Today has been a roller coaster. I went to bed last night, had a decent night of sleep, woke up and went to work. I didn't hate being there, but I felt in a fog. Everything felt very quiet and slow and it was kinda nice, but I had an impossible time with trying to stay awake. I spent most of my day falling asleep at my desk and walking around to try to stay up. I still got a fair amount of my work done, but I didn't feel good about my productivity. I couldn't even figure out what I was supposed to be doing most of the day because I just felt lost and confused.
At about noon, I left to pick up lunch. I could feel the Xanax wearing off. By 1:21pm exactly, it was like someone flipped a light switch and all of the calm and quiet shut off, and the static resumed. I had my pills with me and could've taken another half, but knowing the addictive nature of this drug, I'm trying to pace myself with it. It says to take twice a day as needed, and I didn't think I "NEEDED" it. I was probably wrong.
I text my friend to share with him how I was feeling about this shut off moment because I think it is interesting and trying to track my experience with it. But I also just want to share with someone what I'm going through. My mom isn't a great source - she often just leaves me on read when I express I'm experiencing pretty much anything. My only other friend is very consumed with a difficult break up right now, so I don't feel like he is someone I can bother with this information right now. But my friend I did reach out to, while he did respond, he didn't respond in a way that I was looking for. Not his fault. He also struggles with mental health and we both deal with these things in a dark humor sort of way. And he made a very light joke in response to my outreach, which under normal circumstances, I'd probably just laugh and it would be fine. But today it was not the vibe. So I just didn't text him back.
Later I told him that the humor right now isn't something I'm looking for because this is very difficult at the moment. I really just need some compassion or a verbal hug. So I told him I'm just going to be more selective with what I share so I don't hurt my own feelings by expecting to get a reaction that I don't receive. He isn't a mind reader, and it is not his responsibility to walk on egg shells while I'm volatile. I tried to communicate clearly that I'm not upset with him for his reaction, but I do need to filter my oversharing and maybe just keep some of this to myself. I feel like he is mad at me now for this because I haven't heard back from him...which is unfortunate because he is literally like my only reliable friend that I can trust. So on one hand I feel bad for the entire interaction, but I'm still trying to figure out how to navigate any of this right now.
By the time I got home from work, I was so exhausted. I went to bed for a few hours and woke up to my boss at my freelance gig blowing up my phone. I missed a phone call from my friend in New York, and because of the time difference, I couldn't call her back. I really wanted to talk to her to see what her experience has been with these medications because she's been dealing with this longer than I have. I did text her so hopefully we can talk about it tomorrow. But back to my boss. I tried to calmly respond to all of his inquiries and communicate that I am not feeling well, and doing my best to keep up with everything. To be fair, he pays me $200 a week and I cannot keep being at their beckon call, for 20-30 hours a week. So I'm spent on being patient with him. And having the Xanax out of my system, the immediate rage ensued, but I did not express it to him. I can see why this drug is so addictive and how people can be so reliant on it because of the immediate shut off from it...which is very concerning to me. What happens after the two weeks of being on it? Am I just going to plummet?
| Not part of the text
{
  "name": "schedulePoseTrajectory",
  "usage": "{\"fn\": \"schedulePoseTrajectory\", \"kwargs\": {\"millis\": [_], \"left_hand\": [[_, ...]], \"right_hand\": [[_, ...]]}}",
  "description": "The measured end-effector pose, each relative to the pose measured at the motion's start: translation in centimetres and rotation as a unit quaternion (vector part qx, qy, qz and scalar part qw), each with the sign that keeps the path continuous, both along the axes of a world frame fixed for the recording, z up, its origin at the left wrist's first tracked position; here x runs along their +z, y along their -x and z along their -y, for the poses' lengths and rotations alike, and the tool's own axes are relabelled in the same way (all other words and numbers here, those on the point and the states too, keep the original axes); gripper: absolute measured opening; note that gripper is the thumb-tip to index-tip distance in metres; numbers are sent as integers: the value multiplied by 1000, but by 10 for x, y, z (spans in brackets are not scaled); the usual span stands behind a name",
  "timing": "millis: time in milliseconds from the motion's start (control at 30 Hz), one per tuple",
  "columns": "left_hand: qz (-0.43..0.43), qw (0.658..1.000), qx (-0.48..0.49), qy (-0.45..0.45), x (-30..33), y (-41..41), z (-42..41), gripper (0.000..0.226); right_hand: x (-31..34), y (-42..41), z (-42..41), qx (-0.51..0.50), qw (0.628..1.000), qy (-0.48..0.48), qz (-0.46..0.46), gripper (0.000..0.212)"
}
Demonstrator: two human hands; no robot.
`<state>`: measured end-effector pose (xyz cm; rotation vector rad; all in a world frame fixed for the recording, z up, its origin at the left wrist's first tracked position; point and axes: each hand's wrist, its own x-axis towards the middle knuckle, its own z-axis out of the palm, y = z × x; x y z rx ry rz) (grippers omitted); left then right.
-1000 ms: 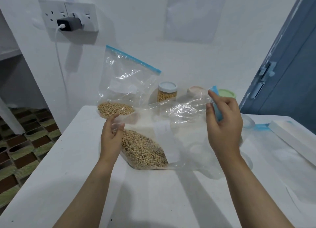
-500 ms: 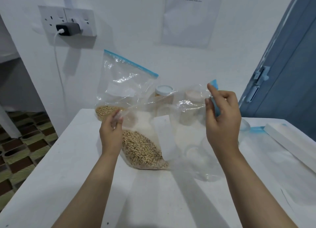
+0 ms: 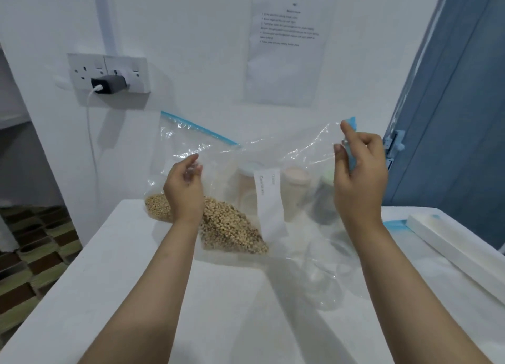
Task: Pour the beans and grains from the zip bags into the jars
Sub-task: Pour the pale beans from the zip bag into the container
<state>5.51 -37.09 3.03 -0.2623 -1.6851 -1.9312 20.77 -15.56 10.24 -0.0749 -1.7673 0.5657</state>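
A clear zip bag (image 3: 287, 156) with a blue zip strip and a white label hangs stretched between my hands above the white table (image 3: 136, 295). Pale beans (image 3: 232, 229) are heaped in its lower left corner, which rests on the table. My left hand (image 3: 184, 188) pinches the bag's left edge. My right hand (image 3: 358, 172) grips the blue zip end, held high. A second zip bag (image 3: 180, 145) with beans at its bottom leans on the wall behind. Several jars (image 3: 296, 191) show blurred through the plastic.
A wall socket with a black charger (image 3: 109, 84) and white cable is up left. A printed sheet (image 3: 289, 35) hangs on the wall. A blue door (image 3: 459, 117) stands at right. A long white box (image 3: 459, 243) lies at the table's right edge. Tiled floor lies past the left edge.
Both hands have lifted the bag and pulled it wider apart. The right hand rose with the zip end, and the jars are now behind the plastic.
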Motion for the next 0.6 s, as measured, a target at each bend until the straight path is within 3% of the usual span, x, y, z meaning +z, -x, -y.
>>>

I called my mom and kinda freaked out. I was hysterical. I told her how tired I am feeling and how hard it is to try to do my freelance work right now because I can't even do my proper job. She was nicer than normal and tried to be understanding - which is a lot for her. We went to McDonalds to get drinks and then I went back home to try to do my work. I was productive for about an hour and a half. I took both of my pills tonight, and we will see if tomorrow fares better. But if I start to fall off midday again, I plan to take at least a quarter pill to see if that helps me coast...assuming I don't just fall asleep.
I am still smoking today while I type this, but I did use the last of my coals. I'm going to stop tomorrow and not buy replacement coals so my bloodwork hopefully doesn't show a high tobacco use when I get around to taking those tests on Monday. Google seems to think it's out of the system after 1-3 days. We will see...
I am not a doctor. I cannot recommend (or the opposite of recommend) the taking of any medication. This is just my experience and a documentation of the encounters related. If you are having any dark or negative thoughts, please seek professional help and consult a physician.